(Exercise description)
Everything from the line containing "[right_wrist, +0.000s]" through the last line of the listing below should be returned exactly, except for pictures.

(Raw data)

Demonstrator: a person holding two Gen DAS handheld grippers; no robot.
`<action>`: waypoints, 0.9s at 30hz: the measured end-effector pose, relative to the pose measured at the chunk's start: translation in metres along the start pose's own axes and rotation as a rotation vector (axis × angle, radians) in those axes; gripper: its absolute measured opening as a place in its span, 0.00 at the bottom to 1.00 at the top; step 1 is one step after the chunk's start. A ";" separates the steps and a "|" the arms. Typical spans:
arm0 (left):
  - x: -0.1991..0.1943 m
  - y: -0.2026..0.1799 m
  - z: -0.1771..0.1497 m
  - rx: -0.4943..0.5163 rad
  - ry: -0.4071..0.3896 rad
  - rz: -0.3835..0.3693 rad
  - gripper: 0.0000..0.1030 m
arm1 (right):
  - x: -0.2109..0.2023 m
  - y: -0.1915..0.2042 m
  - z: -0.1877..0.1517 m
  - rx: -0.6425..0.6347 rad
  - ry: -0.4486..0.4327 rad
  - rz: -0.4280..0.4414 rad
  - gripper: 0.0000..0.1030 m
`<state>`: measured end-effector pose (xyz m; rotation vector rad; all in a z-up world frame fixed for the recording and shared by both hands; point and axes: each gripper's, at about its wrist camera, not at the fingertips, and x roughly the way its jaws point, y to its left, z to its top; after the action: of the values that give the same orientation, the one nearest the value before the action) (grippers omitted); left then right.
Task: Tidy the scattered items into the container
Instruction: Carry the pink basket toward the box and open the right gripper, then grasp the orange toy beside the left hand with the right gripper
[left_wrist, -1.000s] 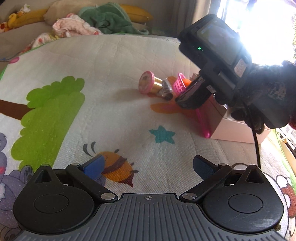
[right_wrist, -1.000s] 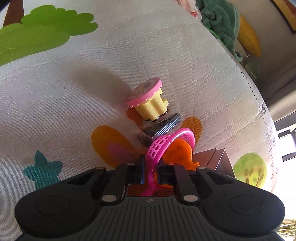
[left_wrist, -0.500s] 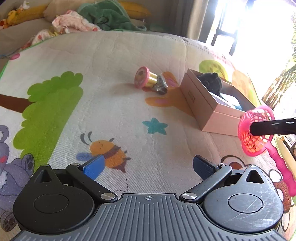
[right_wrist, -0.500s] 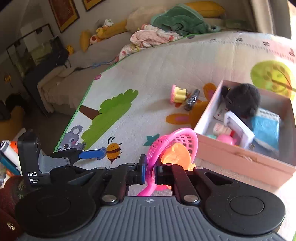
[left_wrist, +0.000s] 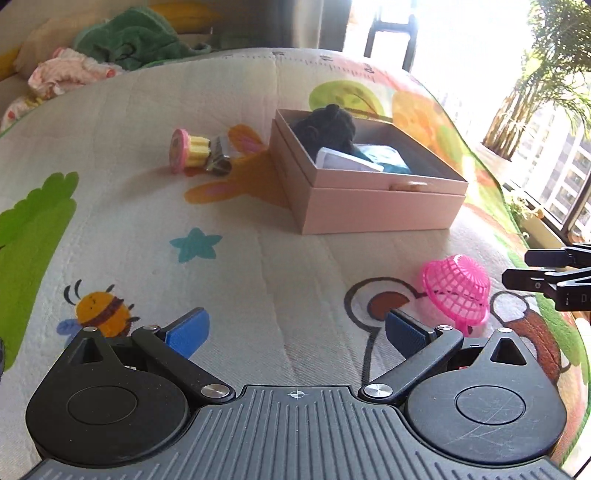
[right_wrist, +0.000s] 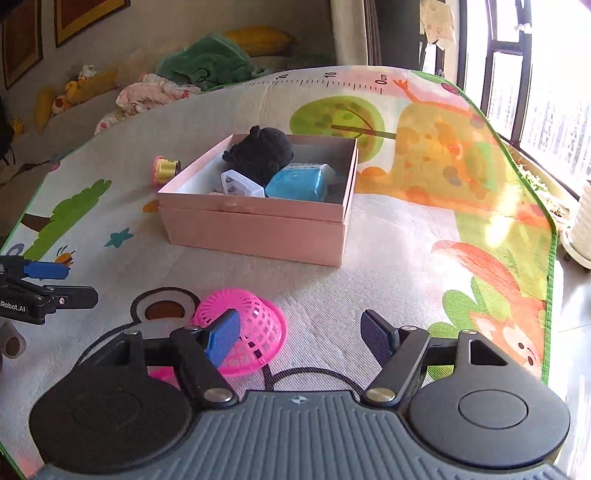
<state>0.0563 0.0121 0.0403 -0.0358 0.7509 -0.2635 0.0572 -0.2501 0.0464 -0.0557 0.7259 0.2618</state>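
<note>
A pink cardboard box (left_wrist: 384, 206) (right_wrist: 258, 225) stands on the play mat, holding a black plush toy (right_wrist: 262, 151), a blue packet (right_wrist: 299, 182) and a white item (right_wrist: 240, 184). A pink mesh toy net (right_wrist: 255, 332) (left_wrist: 458, 293) lies on its side on the mat in front of the box. My right gripper (right_wrist: 301, 338) is open and empty, its left finger just over the net. My left gripper (left_wrist: 295, 330) is open and empty, to the left of the net. A yellow toy cupcake with pink top (left_wrist: 186, 149) and a small metallic object (left_wrist: 219, 158) lie left of the box.
The mat (right_wrist: 424, 258) ends at a green border on the right, with bare floor and a window beyond. Clothes and plush toys (right_wrist: 184, 74) are piled at the far edge. The right gripper's fingers show at the right in the left wrist view (left_wrist: 550, 269).
My right gripper carried the pink net away from the cupcake, past the box, opened and let it go; the net now lies on the mat in front of the box.
</note>
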 end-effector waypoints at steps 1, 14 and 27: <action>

(Written solution)
[right_wrist, +0.000s] 
<state>0.0563 0.0121 0.0403 -0.0358 0.7509 -0.2635 0.0572 -0.2501 0.0464 -0.0557 0.7259 0.2618</state>
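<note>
A pink cardboard box (left_wrist: 384, 206) (right_wrist: 258, 225) stands on the play mat, holding a black plush toy (right_wrist: 262, 151), a blue packet (right_wrist: 299, 182) and a white item (right_wrist: 240, 184). A pink mesh toy net (right_wrist: 255, 332) (left_wrist: 458, 293) lies on its side on the mat in front of the box. My right gripper (right_wrist: 301, 338) is open and empty, its left finger just over the net. My left gripper (left_wrist: 295, 330) is open and empty, to the left of the net. A yellow toy cupcake with pink top (left_wrist: 186, 149) and a small metallic object (left_wrist: 219, 158) lie left of the box.
The mat (right_wrist: 424, 258) ends at a green border on the right, with bare floor and a window beyond. Clothes and plush toys (right_wrist: 184, 74) are piled at the far edge. The right gripper's fingers show at the right in the left wrist view (left_wrist: 550, 269).
My right gripper carried the pink net away from the cupcake, past the box, opened and let it go; the net now lies on the mat in front of the box.
</note>
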 end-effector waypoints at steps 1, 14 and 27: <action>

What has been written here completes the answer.